→ Materials provided:

******************************

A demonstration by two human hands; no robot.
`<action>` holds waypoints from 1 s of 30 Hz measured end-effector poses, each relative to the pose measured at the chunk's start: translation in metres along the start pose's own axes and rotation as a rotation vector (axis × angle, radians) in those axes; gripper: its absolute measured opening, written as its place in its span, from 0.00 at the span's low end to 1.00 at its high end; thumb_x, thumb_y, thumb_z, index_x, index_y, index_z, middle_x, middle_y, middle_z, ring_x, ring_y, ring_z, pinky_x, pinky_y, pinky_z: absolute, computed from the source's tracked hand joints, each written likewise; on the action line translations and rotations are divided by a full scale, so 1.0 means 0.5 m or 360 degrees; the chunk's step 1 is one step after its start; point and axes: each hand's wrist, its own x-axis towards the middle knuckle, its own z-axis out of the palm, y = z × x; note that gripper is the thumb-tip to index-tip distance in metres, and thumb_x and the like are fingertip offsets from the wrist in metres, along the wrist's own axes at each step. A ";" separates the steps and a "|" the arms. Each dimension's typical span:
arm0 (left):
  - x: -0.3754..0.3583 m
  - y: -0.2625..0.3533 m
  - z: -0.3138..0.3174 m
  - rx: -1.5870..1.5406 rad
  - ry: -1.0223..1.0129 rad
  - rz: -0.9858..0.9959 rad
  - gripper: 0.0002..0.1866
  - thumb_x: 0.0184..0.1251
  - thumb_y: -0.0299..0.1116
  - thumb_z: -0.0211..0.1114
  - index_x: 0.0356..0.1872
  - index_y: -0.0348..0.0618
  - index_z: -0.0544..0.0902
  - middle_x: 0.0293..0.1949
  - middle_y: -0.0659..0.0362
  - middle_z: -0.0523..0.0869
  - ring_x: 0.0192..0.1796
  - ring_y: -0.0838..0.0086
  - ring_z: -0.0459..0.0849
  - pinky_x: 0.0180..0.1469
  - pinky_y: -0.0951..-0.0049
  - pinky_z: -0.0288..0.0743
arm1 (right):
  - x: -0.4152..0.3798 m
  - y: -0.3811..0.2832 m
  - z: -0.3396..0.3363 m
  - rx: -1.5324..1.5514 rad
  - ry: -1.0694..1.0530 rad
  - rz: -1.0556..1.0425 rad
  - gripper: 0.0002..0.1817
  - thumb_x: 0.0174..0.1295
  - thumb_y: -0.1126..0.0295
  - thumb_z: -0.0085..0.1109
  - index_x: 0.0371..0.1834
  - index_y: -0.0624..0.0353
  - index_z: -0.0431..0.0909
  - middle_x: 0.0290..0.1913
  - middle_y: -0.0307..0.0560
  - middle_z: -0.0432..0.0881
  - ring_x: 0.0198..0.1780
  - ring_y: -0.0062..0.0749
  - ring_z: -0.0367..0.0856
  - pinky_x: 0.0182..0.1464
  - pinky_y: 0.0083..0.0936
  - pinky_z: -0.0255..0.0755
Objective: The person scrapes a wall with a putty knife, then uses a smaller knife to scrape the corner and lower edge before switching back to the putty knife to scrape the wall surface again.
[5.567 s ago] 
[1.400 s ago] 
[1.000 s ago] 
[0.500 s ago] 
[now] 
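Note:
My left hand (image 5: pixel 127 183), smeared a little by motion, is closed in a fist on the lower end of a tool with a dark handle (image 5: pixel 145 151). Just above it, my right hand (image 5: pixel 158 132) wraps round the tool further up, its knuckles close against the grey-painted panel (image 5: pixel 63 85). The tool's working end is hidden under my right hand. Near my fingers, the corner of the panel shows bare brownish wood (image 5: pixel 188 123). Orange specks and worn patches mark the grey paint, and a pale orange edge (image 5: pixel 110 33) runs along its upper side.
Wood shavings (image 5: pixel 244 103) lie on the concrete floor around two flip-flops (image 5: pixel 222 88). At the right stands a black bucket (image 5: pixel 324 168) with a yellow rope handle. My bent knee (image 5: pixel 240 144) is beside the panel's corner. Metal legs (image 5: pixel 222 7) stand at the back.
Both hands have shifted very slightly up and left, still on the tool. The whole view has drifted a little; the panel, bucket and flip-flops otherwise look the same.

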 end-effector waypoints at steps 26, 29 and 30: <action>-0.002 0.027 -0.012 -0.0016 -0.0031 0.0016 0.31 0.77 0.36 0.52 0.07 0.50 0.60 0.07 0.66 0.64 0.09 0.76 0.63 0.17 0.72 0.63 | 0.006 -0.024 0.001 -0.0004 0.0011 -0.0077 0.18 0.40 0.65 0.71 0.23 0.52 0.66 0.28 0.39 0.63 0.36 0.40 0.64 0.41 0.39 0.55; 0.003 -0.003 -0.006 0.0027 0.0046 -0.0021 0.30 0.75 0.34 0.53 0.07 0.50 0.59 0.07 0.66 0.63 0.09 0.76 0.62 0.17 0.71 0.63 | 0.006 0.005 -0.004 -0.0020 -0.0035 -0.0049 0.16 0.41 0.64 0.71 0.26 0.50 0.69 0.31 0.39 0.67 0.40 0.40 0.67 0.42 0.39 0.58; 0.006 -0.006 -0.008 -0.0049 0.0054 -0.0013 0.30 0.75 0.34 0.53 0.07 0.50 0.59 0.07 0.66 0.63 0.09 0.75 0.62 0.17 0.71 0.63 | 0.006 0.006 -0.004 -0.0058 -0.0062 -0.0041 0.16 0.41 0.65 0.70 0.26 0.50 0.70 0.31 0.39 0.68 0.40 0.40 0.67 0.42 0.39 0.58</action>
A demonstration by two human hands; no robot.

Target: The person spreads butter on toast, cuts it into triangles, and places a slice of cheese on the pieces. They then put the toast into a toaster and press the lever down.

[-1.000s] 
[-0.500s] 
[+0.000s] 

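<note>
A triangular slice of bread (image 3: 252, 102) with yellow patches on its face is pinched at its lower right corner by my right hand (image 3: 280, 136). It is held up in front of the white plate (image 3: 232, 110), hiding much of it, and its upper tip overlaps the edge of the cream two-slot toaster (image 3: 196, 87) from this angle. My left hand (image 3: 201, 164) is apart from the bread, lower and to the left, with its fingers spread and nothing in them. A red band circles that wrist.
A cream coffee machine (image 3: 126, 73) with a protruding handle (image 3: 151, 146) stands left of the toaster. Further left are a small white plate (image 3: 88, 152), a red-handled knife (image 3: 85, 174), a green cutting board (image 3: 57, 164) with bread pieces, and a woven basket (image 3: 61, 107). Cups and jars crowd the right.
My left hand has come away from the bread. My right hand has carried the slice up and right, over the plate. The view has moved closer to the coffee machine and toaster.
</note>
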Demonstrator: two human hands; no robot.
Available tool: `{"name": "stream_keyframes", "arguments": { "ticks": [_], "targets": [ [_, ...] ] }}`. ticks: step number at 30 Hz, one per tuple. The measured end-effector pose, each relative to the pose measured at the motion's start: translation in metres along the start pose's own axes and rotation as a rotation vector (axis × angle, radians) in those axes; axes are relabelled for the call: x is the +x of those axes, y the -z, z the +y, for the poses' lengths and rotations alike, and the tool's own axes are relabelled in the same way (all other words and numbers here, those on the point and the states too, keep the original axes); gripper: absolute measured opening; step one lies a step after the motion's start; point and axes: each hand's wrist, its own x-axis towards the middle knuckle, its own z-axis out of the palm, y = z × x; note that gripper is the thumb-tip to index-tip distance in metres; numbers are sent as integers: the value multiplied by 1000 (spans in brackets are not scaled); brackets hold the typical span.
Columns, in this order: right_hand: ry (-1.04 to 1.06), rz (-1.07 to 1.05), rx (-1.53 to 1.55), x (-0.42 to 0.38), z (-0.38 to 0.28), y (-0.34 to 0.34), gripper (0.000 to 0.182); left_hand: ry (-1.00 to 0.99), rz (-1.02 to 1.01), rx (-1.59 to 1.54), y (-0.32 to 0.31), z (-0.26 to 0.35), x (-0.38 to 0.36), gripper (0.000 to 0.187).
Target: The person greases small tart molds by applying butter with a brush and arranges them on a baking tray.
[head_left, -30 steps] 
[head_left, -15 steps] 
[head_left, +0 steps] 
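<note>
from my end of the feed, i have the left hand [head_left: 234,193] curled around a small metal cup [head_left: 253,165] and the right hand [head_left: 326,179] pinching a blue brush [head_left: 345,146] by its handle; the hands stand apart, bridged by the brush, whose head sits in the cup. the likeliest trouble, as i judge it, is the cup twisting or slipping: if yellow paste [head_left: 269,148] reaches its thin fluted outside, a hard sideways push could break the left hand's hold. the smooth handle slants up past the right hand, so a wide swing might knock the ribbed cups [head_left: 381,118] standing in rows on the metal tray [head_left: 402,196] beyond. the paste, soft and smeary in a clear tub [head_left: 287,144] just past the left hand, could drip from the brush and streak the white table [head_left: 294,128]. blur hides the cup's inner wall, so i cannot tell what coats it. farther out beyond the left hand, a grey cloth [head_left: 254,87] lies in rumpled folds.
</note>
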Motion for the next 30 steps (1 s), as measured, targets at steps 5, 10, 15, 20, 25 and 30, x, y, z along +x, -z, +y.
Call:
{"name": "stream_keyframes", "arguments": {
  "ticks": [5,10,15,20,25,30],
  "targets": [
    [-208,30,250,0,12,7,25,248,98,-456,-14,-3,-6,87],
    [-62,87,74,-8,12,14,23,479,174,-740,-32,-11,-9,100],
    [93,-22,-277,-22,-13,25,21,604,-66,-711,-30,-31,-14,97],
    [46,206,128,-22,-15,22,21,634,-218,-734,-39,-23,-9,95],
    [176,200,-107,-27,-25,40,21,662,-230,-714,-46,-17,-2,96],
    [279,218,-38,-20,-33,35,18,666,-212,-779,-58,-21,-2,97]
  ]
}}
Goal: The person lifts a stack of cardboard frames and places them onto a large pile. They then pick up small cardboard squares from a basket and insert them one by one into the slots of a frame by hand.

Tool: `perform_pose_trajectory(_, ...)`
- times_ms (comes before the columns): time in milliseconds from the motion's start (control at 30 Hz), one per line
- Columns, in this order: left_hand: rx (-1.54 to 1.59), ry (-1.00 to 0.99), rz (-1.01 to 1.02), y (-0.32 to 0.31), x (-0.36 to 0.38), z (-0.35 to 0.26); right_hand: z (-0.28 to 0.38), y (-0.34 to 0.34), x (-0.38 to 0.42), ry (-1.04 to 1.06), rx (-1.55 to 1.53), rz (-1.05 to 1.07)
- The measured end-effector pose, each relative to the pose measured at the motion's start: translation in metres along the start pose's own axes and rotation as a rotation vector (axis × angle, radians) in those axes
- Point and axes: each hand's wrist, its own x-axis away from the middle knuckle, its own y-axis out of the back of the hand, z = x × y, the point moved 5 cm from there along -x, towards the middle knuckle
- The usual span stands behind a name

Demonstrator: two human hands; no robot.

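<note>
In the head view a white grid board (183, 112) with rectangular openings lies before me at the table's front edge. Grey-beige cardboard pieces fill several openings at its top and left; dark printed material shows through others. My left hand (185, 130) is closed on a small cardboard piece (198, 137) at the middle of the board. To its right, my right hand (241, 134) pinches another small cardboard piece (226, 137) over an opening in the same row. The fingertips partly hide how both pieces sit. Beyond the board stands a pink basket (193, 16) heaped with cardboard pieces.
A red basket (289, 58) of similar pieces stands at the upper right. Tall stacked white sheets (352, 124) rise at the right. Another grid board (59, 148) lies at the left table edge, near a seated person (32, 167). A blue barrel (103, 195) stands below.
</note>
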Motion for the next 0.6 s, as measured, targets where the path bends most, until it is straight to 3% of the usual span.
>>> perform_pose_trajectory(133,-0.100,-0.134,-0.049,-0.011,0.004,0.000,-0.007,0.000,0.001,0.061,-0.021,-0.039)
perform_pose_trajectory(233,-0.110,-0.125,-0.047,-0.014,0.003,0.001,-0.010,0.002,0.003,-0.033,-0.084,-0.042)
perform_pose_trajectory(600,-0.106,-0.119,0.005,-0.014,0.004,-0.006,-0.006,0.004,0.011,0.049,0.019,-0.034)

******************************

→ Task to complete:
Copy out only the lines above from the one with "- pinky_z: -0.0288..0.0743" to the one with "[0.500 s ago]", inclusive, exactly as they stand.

→ Answer section:
  - pinky_z: -0.0288..0.0743
arm1 (right):
  - x: -0.4152..0.3798 m
  - y: -0.3811..0.2832 m
  - z: -0.3396..0.3363 m
  - rx: -1.5324..1.5514 rad
  - ry: -1.0694..1.0530 rad
  - rz: -1.0556..1.0425 rad
  - gripper: 0.0002..0.1817
  - thumb_x: 0.0174..0.1295
  - thumb_y: -0.1126..0.0295
  - thumb_z: -0.0085..0.1109
  - index_x: 0.0371..0.1834
  - index_y: -0.0624..0.0353
  - index_z: -0.0431..0.0909
  - middle_x: 0.0290..0.1913
  - middle_y: -0.0307..0.0560
  - middle_z: -0.0432..0.0881
  - ring_x: 0.0198..0.1780
  - ring_y: -0.0062..0.0749
  - ring_z: -0.0367..0.0856
  - pinky_x: 0.0182..0.1464
  - pinky_y: 0.0083..0.0936
  - pinky_z: -0.0255..0.0755
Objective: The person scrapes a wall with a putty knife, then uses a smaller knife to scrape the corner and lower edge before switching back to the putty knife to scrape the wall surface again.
[5.567 s ago] 
[1.400 s ago] 
[1.000 s ago] 
[0.500 s ago] 

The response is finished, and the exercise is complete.